= Exercise description =
Images are not part of the copy; write out the rest of the data exactly as given.
▼
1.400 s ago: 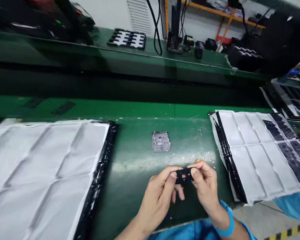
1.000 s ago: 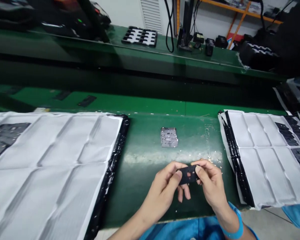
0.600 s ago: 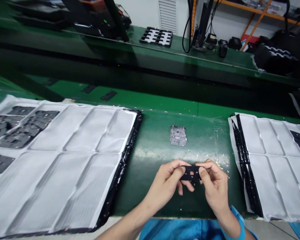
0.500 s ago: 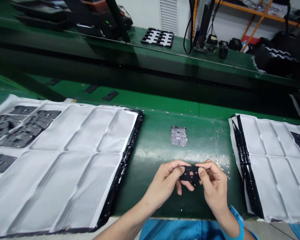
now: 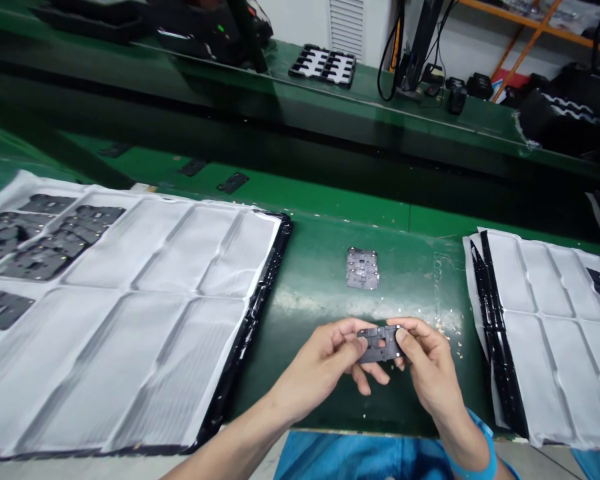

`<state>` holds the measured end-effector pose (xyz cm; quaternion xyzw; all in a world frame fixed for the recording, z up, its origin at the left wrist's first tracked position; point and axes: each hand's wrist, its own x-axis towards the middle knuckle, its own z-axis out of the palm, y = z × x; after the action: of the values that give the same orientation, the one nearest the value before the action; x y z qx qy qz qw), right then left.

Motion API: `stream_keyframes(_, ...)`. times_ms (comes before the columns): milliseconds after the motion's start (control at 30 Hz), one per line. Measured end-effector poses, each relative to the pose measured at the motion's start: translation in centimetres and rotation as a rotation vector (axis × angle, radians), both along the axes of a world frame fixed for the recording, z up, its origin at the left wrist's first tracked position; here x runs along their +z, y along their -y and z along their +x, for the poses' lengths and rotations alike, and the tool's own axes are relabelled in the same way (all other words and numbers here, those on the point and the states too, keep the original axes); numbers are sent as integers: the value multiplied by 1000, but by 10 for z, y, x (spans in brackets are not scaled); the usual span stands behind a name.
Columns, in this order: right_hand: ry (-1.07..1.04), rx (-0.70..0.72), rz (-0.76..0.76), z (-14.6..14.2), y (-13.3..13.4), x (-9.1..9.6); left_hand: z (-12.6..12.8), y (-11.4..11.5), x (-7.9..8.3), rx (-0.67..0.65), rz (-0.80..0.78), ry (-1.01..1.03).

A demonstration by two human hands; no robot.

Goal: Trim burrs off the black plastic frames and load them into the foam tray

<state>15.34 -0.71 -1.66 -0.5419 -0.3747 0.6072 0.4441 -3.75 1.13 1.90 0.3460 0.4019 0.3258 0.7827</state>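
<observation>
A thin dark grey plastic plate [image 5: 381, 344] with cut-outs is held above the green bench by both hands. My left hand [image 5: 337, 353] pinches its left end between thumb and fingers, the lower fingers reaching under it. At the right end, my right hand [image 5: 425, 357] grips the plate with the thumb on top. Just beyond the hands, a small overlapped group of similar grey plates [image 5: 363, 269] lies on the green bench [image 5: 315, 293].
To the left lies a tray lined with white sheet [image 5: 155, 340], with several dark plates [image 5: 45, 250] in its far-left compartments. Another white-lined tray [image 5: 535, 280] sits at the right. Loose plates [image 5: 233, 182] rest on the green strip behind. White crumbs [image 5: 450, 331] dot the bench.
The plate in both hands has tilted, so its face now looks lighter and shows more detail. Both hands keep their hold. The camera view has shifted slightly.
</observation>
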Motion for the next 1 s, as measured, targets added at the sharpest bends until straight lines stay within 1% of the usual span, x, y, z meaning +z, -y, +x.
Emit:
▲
= Answer section =
1.400 s ago: 
1.000 s ago: 
0.600 s ago: 
0.500 s ago: 
now: 

`<state>` holds the measured end-effector pose (xyz cm; quaternion xyzw; all in a world frame fixed for the recording, z up, its origin at the left wrist's first tracked position; point and axes: each hand's wrist, its own x-axis towards the middle knuckle, its own z-axis out of the palm, y = z × x; after the action: of the values that give the same orientation, the one nearest the value before the action; x y z qx qy qz qw), right then left.

Motion API: `stream_keyframes(_, ...)`. times_ms (comes before the columns): milliseconds after the motion's start (control at 30 Hz), one per line. Measured end-effector poses, each relative to the pose measured at the motion's start: translation in centimetres and rotation as a rotation vector (axis × angle, radians), both along the axes of a world frame fixed for the recording, z up, its origin at the left wrist's first tracked position; here x runs along their +z, y along their -y and z along their +x, for the poses' lengths and rotations alike, and the tool's own axes are relabelled in the same way (all other words and numbers here, those on the point and the states too, keep the original axes); numbers are sent as integers: the value multiplied by 1000, but by 10 for z, y, x (spans in brackets are not scaled); the usual span stands behind a name.
Columns, in this order: right_hand: ry (-1.07..1.04), rx (-0.70..0.72), rz (-0.76..0.76), z (-14.6..14.2), y (-13.3..13.4), x (-9.1..9.6); left_hand: z (-12.6..12.8), y (-11.4..11.5), x (-7.9..8.3), rx (-0.67..0.65), rz (-0.80..0.78), ry (-1.01..1.03).

A demonstration by two human hands; no robot.

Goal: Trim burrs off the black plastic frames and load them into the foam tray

<state>15.34 -0.71 -1.66 -0.5419 -0.3747 0.6072 0.4441 -3.75 1.13 1.90 0.3460 0.4019 0.3258 0.7827</state>
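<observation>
A thin dark grey plastic plate [image 5: 381, 344] with cut-outs is held above the green bench by both hands. My left hand [image 5: 337, 353] pinches its left end between thumb and fingers, the lower fingers reaching under it. At the right end, my right hand [image 5: 425, 357] grips the plate with the thumb on top. Just beyond the hands, a small overlapped group of similar grey plates [image 5: 363, 269] lies on the green bench [image 5: 315, 293].
To the left lies a tray lined with white sheet [image 5: 155, 340], with several dark plates [image 5: 45, 250] in its far-left compartments. Another white-lined tray [image 5: 535, 280] sits at the right. Loose plates [image 5: 233, 182] rest on the green strip behind. White crumbs [image 5: 450, 331] dot the bench.
The plate in both hands has tilted, so its face now looks lighter and shows more detail. Both hands keep their hold. The camera view has shifted slightly.
</observation>
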Motion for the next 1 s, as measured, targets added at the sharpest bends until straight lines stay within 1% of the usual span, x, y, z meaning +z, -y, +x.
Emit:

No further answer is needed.